There has been a paradigm shift in this country from one of big spenders to big savers. Many home owners are now looking at a consolidation remortgage to cut down their debt load to a more manageable size. If you have not looked at this option before now would be a good time to get in touch with a remortgage specialist and learn about your options.

There are so many mortgage terms out there that it can get a bit confusing so lets understand what this type of remortgage is designed for. If a person is carrying a lot of consumer debt with credit cards, personal lines of credit the interest rates – it’s possible that the interest rates on these debts can be over ten percent. When you remortgage your home you are taking the available equity out to pay off these high interest bills. This saves you a lot of money over time since you are paying a much lower rate on your mortgage plus it is one payment to make instead of trying to pay many lenders at different times.  You are basically getting a debt consolidation quote from your lender and not some scammy debt service – where a regular lender always preferred if you absolutely have to consolidate your payments.

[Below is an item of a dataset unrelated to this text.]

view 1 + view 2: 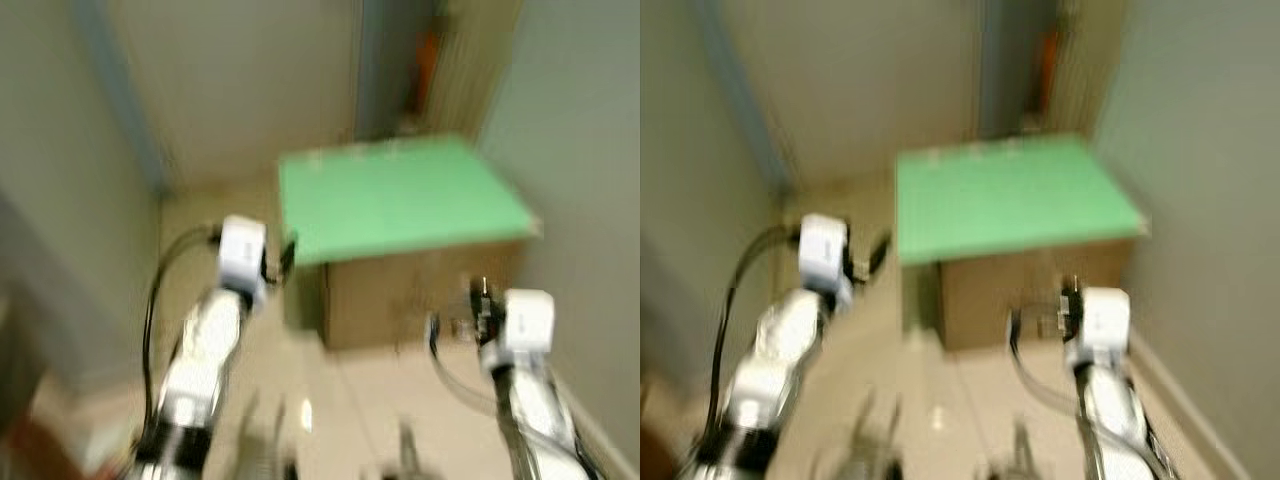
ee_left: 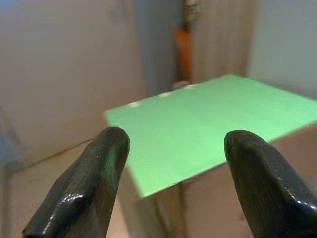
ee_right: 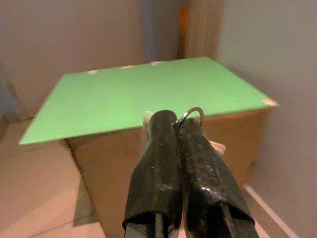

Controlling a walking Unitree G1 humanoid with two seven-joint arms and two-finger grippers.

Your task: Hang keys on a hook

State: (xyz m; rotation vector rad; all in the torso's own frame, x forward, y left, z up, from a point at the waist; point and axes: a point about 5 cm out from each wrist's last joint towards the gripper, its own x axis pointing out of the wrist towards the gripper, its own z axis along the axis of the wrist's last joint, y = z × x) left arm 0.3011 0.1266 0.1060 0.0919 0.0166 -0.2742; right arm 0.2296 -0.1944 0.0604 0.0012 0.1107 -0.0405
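- Cardboard box with green top stands ahead, against the right wall.
- Right gripper: fingers closed, pinching a key ring.
- Left gripper: fingers spread wide, empty.
- Head views blurred.

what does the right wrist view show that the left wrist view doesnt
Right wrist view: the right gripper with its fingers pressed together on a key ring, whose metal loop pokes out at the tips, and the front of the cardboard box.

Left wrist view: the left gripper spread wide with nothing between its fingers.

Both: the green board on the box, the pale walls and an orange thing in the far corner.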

Now that we understand what a consolidation is we need to figure out how to find one. The best way to get access to a consolidation remortgage is by speaking with a remortgage expert. They are able to source the marketplace and negotiate with different remortgage companies for the best possible terms available. These experts do not work for a bank or a particular financial institution – they in fact work for you. Since mortgages like anything else in life are open to negotiations, you never want to take the first offer. Your expert will do their best to find you the best terms. However they are not the ones lending you the money it is the lending institution which must offer up a solid deal.

All mortgage lenders now must adhere to a strict underwriting guidelines to prevent the chances of having another housing loan meltdown like that United States underwent a few years ago. What this means to you: before you can secure the funding for your remortgage you need to be able to prove that you are earning what you claim – so finding a more flexible remortgage to suit your needs can be more difficult. Also the lender needs to show that you are a good credit risk by getting a copy of your credit report which will show if you have had credit issues in the past seven years.

Since you are looking to consolidate your debts there is a fair chance that your credit score has suffered from carrying a high debt load. It is not enough to just pay the monthly minimum, if your credit cards are nearly or totally maxed out then your credit score will continue to drop making it even harder to get a good rate on a remortgage, and will also determine if you can get a fast remortgage over a longer and more drawn out process.

Your credit score and income are factors that are part of a consolidation remortgage however nothing weighs more on whether or not a deal happens than the equity in the property. Equity is the amount of value the property has after all liabilities against it have been paid off. For example if your home had a mortgage of fifty thousand dollars but its fair market value is ninety thousand dollars then you would have up to forty thousand dollars in equity available.

In order to find out how much equity you have available for your consolidation remortgage you will need to have your home appraised by a qualified and licensed appraiser. They will be able to let you know what your house could reasonably sell for in the current marketplace. A lender will base the maximum amount you can borrow based on this report. So the sooner you know where your property stands, the better informed you will be to determine if a consolidation home loan remortgage makes sense for you.